Menyinggung mengenai penyebaran radikalisme di seluruh dunia salah satunya adalah dengan menggunakan media IT, dan Indonesia menempati  rating no.5 dalam penggunaan internet berdasarkan  Internet World Stat, per Desember 2017. Sedangkan konten paling dicari di dunia maya adalah entertainment, sosial issues, politic and government, sports, religion, science, dan tekhnologi.

“Propaganda radikalisme yang dilakukan di dunia maya dapat menimbulkan  berbagai dampak negatif diantaranya adalah mendiskreditkan ulama yang tidak sejalan dengan gagasan kelompok radikal, sikap saling mengkafirkan kepada kelompok lain, mengembangkan sikap permusuhan terhadap agama lain. Ajakan melawan pemerintah dan antek-anteknya yang dianggap zalim, Selalu menurunkan materi tentang ketertindasan umat Islam di dunia, merilis materi visual dan audio yang mengandung jargon radikalisme dan dishare kebanyak media, kampanye sikap permusuhan kepada negara-negara barat yang dianggap terus melukai dan membantai umat Islam,” terangnya dengan begitu jelas.

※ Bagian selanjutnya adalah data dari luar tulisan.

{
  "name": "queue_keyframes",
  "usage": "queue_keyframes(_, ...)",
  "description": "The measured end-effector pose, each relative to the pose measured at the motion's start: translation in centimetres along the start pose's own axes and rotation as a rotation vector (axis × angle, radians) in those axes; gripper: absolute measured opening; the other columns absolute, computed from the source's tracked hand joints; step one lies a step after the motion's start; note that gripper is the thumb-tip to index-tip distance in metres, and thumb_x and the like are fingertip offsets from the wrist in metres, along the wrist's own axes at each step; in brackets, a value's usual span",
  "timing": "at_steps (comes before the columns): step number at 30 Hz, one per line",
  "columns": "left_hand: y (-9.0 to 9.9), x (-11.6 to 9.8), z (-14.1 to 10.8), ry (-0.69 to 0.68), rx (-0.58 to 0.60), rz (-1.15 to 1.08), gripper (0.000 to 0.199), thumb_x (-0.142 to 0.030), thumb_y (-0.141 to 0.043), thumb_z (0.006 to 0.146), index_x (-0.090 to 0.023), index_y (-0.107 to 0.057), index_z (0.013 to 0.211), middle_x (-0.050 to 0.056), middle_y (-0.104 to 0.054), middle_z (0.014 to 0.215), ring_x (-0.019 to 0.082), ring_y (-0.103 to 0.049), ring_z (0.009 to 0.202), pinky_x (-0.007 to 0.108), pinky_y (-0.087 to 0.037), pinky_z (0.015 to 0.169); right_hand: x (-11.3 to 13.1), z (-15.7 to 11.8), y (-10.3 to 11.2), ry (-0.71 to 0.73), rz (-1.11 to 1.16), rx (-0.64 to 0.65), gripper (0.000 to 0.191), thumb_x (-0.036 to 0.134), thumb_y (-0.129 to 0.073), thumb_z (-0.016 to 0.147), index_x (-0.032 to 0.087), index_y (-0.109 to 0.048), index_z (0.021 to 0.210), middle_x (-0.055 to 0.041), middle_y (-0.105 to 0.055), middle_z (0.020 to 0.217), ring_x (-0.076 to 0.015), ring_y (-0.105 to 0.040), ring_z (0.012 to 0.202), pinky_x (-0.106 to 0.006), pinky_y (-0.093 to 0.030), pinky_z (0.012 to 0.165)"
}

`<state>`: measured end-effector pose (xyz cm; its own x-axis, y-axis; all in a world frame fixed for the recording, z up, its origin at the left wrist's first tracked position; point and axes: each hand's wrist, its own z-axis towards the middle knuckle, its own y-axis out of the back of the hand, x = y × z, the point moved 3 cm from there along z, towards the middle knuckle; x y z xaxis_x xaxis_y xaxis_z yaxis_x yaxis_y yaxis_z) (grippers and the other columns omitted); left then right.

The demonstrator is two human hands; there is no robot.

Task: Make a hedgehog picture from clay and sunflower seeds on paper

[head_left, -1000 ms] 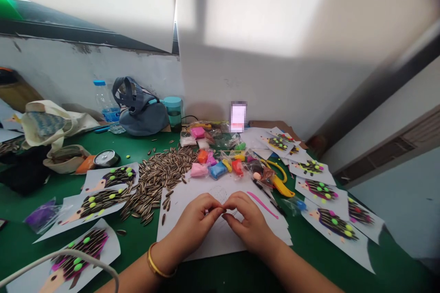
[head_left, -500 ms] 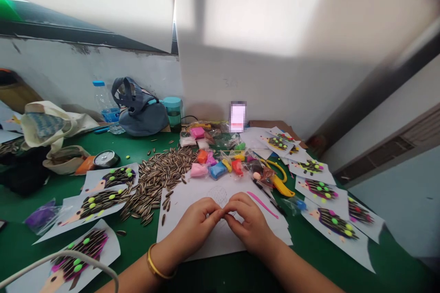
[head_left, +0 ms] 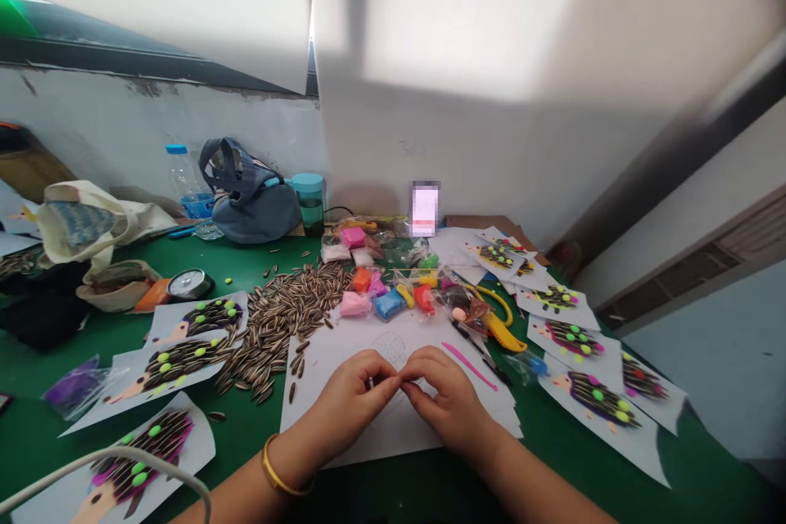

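Observation:
My left hand (head_left: 353, 397) and my right hand (head_left: 448, 397) meet at their fingertips above a stack of white paper (head_left: 344, 352). Thumbs and forefingers are pinched together; whatever they pinch is too small and covered to make out. On the top sheet, just beyond my fingers, is a faint pencil drawing (head_left: 388, 344). A pink modelling tool (head_left: 470, 366) lies on the paper to the right of my right hand, with a black pen (head_left: 482, 352) beside it. A few loose sunflower seeds (head_left: 292, 391) rest on the paper's left edge.
A heap of sunflower seeds (head_left: 288, 307) lies left of the paper. Bagged coloured clay (head_left: 390, 304) and yellow-handled scissors (head_left: 507, 333) sit behind it. Hedgehog pictures (head_left: 598, 401) flank both sides. A white cable (head_left: 153, 463) crosses the lower left. A bottle (head_left: 182, 180) and bag (head_left: 255, 205) stand behind.
My pinched fingers have shifted very slightly, and the right wrist has turned a little. Everything else on the table lies as before.

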<state>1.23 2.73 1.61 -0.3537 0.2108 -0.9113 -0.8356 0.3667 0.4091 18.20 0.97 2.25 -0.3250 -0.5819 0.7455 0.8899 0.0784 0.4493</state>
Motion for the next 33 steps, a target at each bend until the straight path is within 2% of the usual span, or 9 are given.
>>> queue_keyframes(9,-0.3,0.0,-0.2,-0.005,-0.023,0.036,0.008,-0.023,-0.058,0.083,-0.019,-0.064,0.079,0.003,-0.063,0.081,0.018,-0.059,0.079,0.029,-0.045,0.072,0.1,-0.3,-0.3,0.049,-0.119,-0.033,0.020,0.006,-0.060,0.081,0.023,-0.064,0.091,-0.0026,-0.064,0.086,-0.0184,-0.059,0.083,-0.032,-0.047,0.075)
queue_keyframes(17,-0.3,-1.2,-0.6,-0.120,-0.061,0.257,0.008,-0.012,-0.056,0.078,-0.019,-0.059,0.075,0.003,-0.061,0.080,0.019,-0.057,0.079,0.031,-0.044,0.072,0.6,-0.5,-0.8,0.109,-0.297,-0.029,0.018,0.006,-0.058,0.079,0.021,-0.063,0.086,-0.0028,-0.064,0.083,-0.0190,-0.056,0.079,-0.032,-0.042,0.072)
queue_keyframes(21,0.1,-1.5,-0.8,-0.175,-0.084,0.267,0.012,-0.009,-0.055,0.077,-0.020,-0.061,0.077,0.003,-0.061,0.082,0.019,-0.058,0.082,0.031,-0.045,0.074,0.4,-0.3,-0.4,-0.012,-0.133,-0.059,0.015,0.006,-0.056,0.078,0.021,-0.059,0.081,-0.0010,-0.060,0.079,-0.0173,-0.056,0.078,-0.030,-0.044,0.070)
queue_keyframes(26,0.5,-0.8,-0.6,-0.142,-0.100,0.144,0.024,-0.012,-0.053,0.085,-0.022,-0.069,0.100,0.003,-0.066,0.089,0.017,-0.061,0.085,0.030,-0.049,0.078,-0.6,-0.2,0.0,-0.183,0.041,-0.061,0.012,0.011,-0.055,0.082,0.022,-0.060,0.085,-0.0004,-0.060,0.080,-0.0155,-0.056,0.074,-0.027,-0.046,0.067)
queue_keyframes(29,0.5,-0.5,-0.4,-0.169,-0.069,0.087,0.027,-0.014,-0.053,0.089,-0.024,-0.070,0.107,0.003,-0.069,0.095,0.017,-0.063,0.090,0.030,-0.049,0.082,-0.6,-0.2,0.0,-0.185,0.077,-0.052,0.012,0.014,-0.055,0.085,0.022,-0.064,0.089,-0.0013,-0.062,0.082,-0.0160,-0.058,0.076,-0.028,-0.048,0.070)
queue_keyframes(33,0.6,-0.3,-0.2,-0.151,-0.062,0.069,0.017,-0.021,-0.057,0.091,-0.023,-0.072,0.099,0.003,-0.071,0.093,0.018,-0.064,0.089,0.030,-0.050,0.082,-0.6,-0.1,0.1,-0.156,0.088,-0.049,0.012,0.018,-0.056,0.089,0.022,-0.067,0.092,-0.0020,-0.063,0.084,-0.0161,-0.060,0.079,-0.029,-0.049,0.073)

Menurut survey yang dilakukan oleh Wahid Fondation, Radikalisme berpotensi tumbuh dari kegiatan kerohanian Islam (Rohis). Berdasarkan survey yang dilakukan pada 1626 peserta perkemahan rohis yang diselenggarakan kemenag pada tanggal 2-6 Mei 2016 yang menyetujui berdirinya negara khilafah  terdapat 41%, Sangat Setuju Khilafah 37%, setuju berjihad masa mendatang 68%, dan siap jihad di wilayah konflik 60%.

Upaya-upaya deridikalisasi yang dapat dilakukan adalah bijak dengan setiap informasi yang diterima dengan cara mengklarifikasi setiap berita apakah benar atau salah. Sebagaimana firman Allah, “Wahai orang-orang yang beriman, jika datang seorang yang fasik kepadamu dengan  membawa berita, maka periksalah dengan  teliti.”

Selain itu, hal penting yang harus dilakukan adalah dengan membumikan Islam rahmatan lil’alamin dengan cara menjaga empat ukhuwah, yaitu ukhuwah Islamiyah, ukhuwah Insaniyah, ukhuwah wathaniyah dan ukhuwah ‘alamiyah. Selain itu juga mampu bersikap Tawassuth (Moderat), Ta’adul (Adil), Tasamuh (Toleran), dan Tawazun (Seimbang).

“Kesimpulan pertama yang dapat diambil dari berbagai pemaran di atas adalah radikalisme ditinjau dari pemikiran Tolchah Mansoer adalah suatu faham yang menentang Pancasila dan Undang-undang Dasar. Kedua, Tingginya pengguna internet di Indonesia mampu menambah potensi terpaparnya propaganda radikalisme yang disebarkan di dunia maya. Ketiga, Secara terus-menerus dibutuhkan penjelasan Pancasila yang kompatible dengan nilai-nilai Islam sebagai benteng propaganda radikalisme. Keempat, Upaya deradikalisasi, moderasasi, dan toleransi harus dipupuk di semua jenjang pendidikan,” pungkasnya.